The Act of June 19, 1952, supra , provides, in part, that civilian employees, compensated from nonappropriated funds, of the Army and Air Force Exchange Service, Army and Air Force Motion Picture Service, Navy Ship's Stores Ashore, Navy exchanges, Marine Corps exchanges, Coast Guard exchanges, and other instrumentalities of the United States under the jurisdiction of the Armed Forces conducted for the comfort, pleasure, contentment, and mental and physical improvement of personnel of the Armed Forces, shall not be held and considered as employees of the United States for the purpose of any laws administered by the Civil Service Commission or the provisions of the Federal Employees' Compensation Act, provided that the status of these nonappropriated fund activities as Federal instrumentalities shall not be affected.
Nonappropriated fund activities established and operated pursuant to Air Force Regulations 176-1 Army Regulations 210-50 dated November 4, 1953, are considered wholly-owned instrumentalities of the United States for Federal employment tax purposes. Such regulations provide that a nonappropriated fund activity prescribed thereunder is an entity established by authority of the Secretary of the Army or the Secretary of the Air Force for the purpose of administering moneys not appropriated by the Congress for the benefit of military personnel or civilian employees of the Army and the Air Force, and not incorporated under the laws of any State or the District of Columbia. The regulations also provide that such nonappropriated fund activities are instrumentalities of the United States and as such are entitled to all the immunities and privileges which are available under the Federal Constitution and statutes to the departments and agencies of the Federal Government. The Consolidated Nonappropriated Welfare Fund is included in the welfare activities and funds authorized by such regulations. Therefore, services performed after December 31, 1950, by civilian employees of the Fund constitute `employment' as that term is defined in the Federal Insurance Contributions Act, and the remuneration therefor is subject to the taxes imposed by such Act by reason of section 1426(b)(7)(B)(iv) of the Act, as amended by the Social Security Act Amendments of 1950. However, such services are excepted from `employment,' as that term is defined in the Federal Unemployment Tax Act, by reason of section 1607(c)(6) of that Act, which section was not amended by the Social Security Act Amendments of 1950.
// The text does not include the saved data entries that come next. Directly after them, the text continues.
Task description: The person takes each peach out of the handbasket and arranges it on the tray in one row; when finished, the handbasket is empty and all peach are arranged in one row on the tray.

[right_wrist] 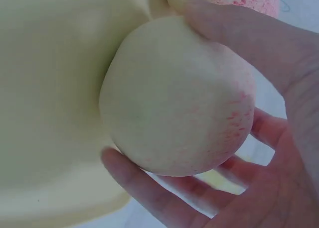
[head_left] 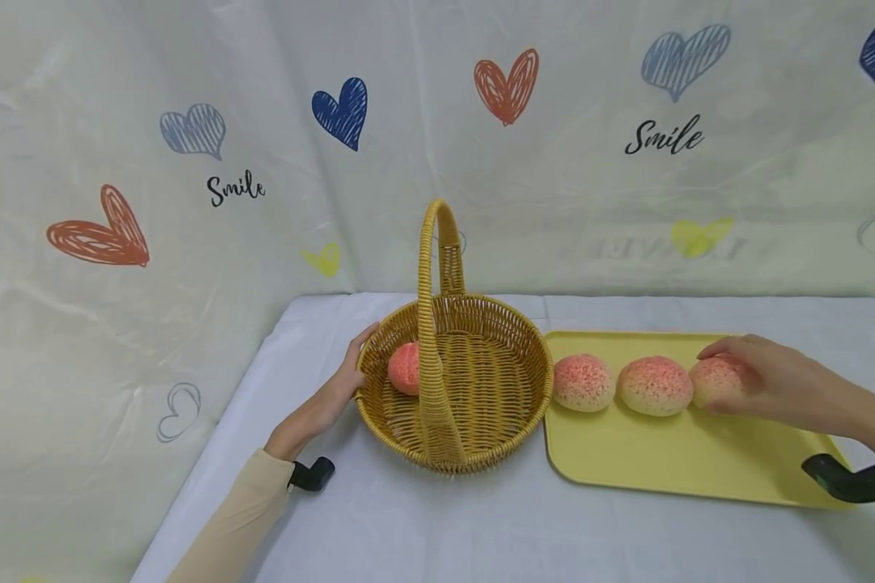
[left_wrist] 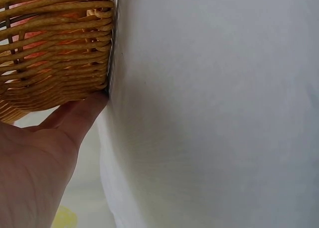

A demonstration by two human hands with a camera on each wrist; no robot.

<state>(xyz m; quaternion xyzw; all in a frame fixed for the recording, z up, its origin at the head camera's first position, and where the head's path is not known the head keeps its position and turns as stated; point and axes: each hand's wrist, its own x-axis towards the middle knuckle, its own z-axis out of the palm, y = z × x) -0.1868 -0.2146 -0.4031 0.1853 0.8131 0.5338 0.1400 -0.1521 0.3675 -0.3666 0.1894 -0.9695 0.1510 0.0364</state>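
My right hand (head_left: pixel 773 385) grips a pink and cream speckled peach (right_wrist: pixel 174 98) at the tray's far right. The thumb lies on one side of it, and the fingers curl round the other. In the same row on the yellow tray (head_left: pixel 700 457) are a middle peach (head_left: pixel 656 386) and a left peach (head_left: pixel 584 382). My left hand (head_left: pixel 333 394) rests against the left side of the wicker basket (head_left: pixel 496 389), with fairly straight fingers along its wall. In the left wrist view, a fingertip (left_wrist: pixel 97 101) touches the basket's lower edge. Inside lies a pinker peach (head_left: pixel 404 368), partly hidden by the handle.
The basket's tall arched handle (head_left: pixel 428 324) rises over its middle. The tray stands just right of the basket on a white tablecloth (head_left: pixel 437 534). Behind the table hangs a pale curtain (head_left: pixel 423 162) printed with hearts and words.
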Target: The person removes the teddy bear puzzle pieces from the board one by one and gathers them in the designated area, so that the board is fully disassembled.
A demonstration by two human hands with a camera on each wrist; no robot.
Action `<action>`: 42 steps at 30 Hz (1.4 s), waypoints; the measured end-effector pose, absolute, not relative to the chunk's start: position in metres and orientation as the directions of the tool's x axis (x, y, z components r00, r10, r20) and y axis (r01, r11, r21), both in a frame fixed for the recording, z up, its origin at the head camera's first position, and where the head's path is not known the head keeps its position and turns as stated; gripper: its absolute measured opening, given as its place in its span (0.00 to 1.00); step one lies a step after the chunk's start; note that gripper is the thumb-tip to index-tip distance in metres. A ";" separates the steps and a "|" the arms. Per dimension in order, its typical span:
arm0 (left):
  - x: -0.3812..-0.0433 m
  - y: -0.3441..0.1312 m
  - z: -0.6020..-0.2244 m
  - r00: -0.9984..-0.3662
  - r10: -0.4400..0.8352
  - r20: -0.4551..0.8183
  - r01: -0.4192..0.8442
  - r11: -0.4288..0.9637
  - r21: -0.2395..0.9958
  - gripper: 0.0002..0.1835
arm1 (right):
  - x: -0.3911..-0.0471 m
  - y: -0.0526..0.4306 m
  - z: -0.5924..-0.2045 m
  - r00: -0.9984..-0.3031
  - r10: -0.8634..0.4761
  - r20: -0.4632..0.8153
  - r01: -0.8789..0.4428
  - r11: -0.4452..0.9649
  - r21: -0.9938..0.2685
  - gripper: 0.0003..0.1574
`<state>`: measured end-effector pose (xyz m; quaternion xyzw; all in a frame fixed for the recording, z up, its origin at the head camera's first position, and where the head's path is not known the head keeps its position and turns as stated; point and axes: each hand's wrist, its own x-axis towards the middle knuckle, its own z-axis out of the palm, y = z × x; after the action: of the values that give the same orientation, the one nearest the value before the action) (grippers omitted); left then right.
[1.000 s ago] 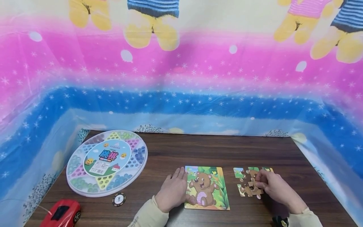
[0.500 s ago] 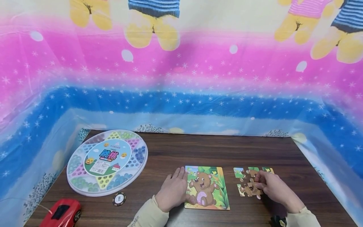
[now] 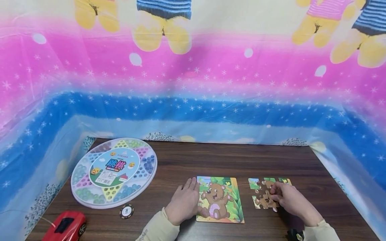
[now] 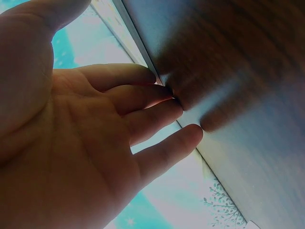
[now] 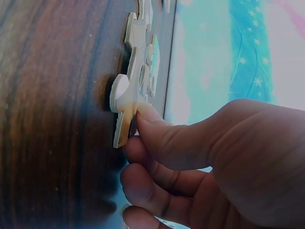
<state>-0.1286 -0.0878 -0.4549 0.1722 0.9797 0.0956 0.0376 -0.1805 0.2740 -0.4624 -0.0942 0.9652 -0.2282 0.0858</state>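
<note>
A square bear picture (image 3: 217,201) lies on the dark wood table. My left hand (image 3: 182,202) rests flat at its left edge, fingers extended; the left wrist view shows the palm and slightly bent fingers (image 4: 167,150) with their tips at the tabletop. To the right of the picture, the thumb and index finger of my right hand (image 3: 292,200) pinch a brown jigsaw piece (image 5: 125,126). That piece meets a jigsaw piece (image 3: 258,202) on its left. Behind them lie more jigsaw pieces (image 3: 254,182), one partly hidden by my right fingers.
A round Chinese checkers set (image 3: 114,170) with marbles lies at the left. Near it are a poker chip (image 3: 126,211) and a red toy car (image 3: 67,226). A dark object (image 3: 295,235) sits beside the right sleeve. Patterned cloth (image 3: 193,110) surrounds the table.
The pinched jigsaw piece has come down slightly against its neighbour, closing up with it. My right hand has shifted only a little, and the left hand stays in place.
</note>
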 end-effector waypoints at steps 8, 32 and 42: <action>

The Act of June 19, 1952, relates to the status, for purposes of any laws administered by the Civil Service Commission or the provisions of the Federal Employees' Compensation Act, of civilian employees of the organizations mentioned in such former Act. It expressly provides that the status of the nonappropriated fund activities as Federal instrumentalities shall not be affected. It is held that the Act does not affect the status, for purposes of the tax imposed by the Federal Unemployment Tax Act, of the activities mentioned in the Act or their employees. The provisions of the Act do not operate to include within the definition of `employment,' as defined in such Act, service performed by civilian employees of nonappropriated fund activities which are wholly owned instrumentalities within the meaning of section 1607(c)(6) of the Act.